Would you please repeat the data that follows, exactly as it reads?
********************
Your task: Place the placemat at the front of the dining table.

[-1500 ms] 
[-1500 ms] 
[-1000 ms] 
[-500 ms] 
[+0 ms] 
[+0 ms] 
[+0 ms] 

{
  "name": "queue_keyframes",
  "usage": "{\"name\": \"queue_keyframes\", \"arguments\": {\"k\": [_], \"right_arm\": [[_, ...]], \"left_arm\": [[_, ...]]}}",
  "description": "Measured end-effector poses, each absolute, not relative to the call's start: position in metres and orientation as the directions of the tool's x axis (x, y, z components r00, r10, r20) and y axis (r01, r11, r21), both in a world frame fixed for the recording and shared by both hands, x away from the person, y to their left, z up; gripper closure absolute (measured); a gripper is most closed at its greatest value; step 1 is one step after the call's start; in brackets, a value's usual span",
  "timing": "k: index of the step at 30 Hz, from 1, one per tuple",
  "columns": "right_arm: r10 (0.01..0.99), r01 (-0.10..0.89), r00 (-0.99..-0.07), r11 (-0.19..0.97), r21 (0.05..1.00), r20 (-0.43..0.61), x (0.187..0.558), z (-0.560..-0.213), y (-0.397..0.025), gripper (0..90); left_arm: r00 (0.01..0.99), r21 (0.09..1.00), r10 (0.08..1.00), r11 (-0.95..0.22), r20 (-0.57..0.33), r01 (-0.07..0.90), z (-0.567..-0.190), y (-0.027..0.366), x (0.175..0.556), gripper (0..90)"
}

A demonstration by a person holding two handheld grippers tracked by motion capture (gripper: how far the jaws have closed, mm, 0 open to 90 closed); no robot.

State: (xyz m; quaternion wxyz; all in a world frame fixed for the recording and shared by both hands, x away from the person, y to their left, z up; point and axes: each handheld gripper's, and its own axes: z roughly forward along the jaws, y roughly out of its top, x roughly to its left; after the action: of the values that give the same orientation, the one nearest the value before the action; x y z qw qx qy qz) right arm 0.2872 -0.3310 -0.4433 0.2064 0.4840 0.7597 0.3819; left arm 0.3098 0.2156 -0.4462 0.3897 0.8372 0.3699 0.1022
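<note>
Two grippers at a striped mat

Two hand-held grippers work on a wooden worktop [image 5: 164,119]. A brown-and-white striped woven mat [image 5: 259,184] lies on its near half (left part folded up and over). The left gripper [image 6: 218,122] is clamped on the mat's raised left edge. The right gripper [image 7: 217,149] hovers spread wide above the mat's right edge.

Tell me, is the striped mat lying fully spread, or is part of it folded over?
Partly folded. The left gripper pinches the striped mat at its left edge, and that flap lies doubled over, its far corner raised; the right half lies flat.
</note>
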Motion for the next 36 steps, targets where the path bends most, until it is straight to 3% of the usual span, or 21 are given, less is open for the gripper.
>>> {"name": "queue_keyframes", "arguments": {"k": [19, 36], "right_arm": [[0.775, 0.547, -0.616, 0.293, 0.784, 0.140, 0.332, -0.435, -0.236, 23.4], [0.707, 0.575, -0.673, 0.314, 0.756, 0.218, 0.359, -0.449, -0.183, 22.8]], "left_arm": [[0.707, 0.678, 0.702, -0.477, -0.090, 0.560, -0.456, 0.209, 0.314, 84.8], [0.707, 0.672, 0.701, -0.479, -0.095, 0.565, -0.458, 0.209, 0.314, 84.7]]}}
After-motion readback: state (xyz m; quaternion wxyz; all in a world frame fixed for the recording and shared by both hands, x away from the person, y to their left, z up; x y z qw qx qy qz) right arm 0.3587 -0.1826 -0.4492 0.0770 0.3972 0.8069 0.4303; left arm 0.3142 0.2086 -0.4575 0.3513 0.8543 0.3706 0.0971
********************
> _Task solution_:
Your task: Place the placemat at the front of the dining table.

[-1500 ms] 
[-1500 ms] 
[-1000 ms] 
[-500 ms] 
[+0 ms] 
[+0 ms] 
[+0 ms] 

{
  "name": "queue_keyframes",
  "usage": "{\"name\": \"queue_keyframes\", \"arguments\": {\"k\": [_], \"right_arm\": [[_, ...]], \"left_arm\": [[_, ...]]}}",
  "description": "Measured end-effector poses, each absolute, not relative to the call's start: position in metres and orientation as the directions of the tool's x axis (x, y, z components r00, r10, r20) and y axis (r01, r11, r21), both in a world frame fixed for the recording and shared by both hands, x away from the person, y to their left, z up; gripper closure absolute (measured); a gripper is most closed at its greatest value; step 1 is one step after the call's start; in brackets, a value's usual span",
  "timing": "k: index of the step at 30 Hz, from 1, one per tuple",
  "columns": "right_arm: r10 (0.01..0.99), r01 (-0.10..0.89), r00 (-0.99..-0.07), r11 (-0.19..0.97), r21 (0.05..1.00), r20 (-0.43..0.61), x (0.187..0.558), z (-0.560..-0.213), y (-0.397..0.025), gripper (0..90); left_arm: r00 (0.01..0.99), r21 (0.09..1.00), r10 (0.08..1.00), r11 (-0.95..0.22), r20 (-0.57..0.33), r01 (-0.07..0.90), z (-0.567..-0.190), y (-0.027..0.366), x (0.175..0.556), gripper (0..90)"
}

A demonstration by a person holding two handheld grippers tracked by motion capture (gripper: how far the jaws have closed, mm, 0 open to 90 closed); no robot.

State: (xyz m; quaternion wxyz; all in a world frame fixed for the recording and shared by both hands, x away from the person, y to their left, z up; point and axes: each handheld gripper's, and its own axes: z roughly forward along the jaws, y roughly out of its top, x roughly to its left; after the action: of the values that give the same orientation, the one nearest the value before the action; x y z qw qx qy qz) right arm 0.2872 -0.3310 -0.4433 0.2064 0.4840 0.7597 0.3819; left arm 0.3098 0.2156 -0.4462 0.3897 0.8372 0.3699 0.1022
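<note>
Two grippers at a striped mat

Two hand-held grippers work on a wooden worktop [image 5: 164,119]. A brown-and-white striped woven mat [image 5: 259,184] lies on its near half (left part folded up and over). The left gripper [image 6: 218,122] is clamped on the mat's raised left edge. The right gripper [image 7: 217,149] hovers spread wide above the mat's right edge.

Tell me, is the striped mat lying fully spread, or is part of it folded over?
Partly folded. The left gripper pinches the striped mat at its left edge, and that flap lies doubled over, its far corner raised; the right half lies flat.
</note>
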Motion for the next 36 steps, targets where the path bends most, until it is straight to 3% of the usual span, or 21 are given, less is open for the gripper.
>>> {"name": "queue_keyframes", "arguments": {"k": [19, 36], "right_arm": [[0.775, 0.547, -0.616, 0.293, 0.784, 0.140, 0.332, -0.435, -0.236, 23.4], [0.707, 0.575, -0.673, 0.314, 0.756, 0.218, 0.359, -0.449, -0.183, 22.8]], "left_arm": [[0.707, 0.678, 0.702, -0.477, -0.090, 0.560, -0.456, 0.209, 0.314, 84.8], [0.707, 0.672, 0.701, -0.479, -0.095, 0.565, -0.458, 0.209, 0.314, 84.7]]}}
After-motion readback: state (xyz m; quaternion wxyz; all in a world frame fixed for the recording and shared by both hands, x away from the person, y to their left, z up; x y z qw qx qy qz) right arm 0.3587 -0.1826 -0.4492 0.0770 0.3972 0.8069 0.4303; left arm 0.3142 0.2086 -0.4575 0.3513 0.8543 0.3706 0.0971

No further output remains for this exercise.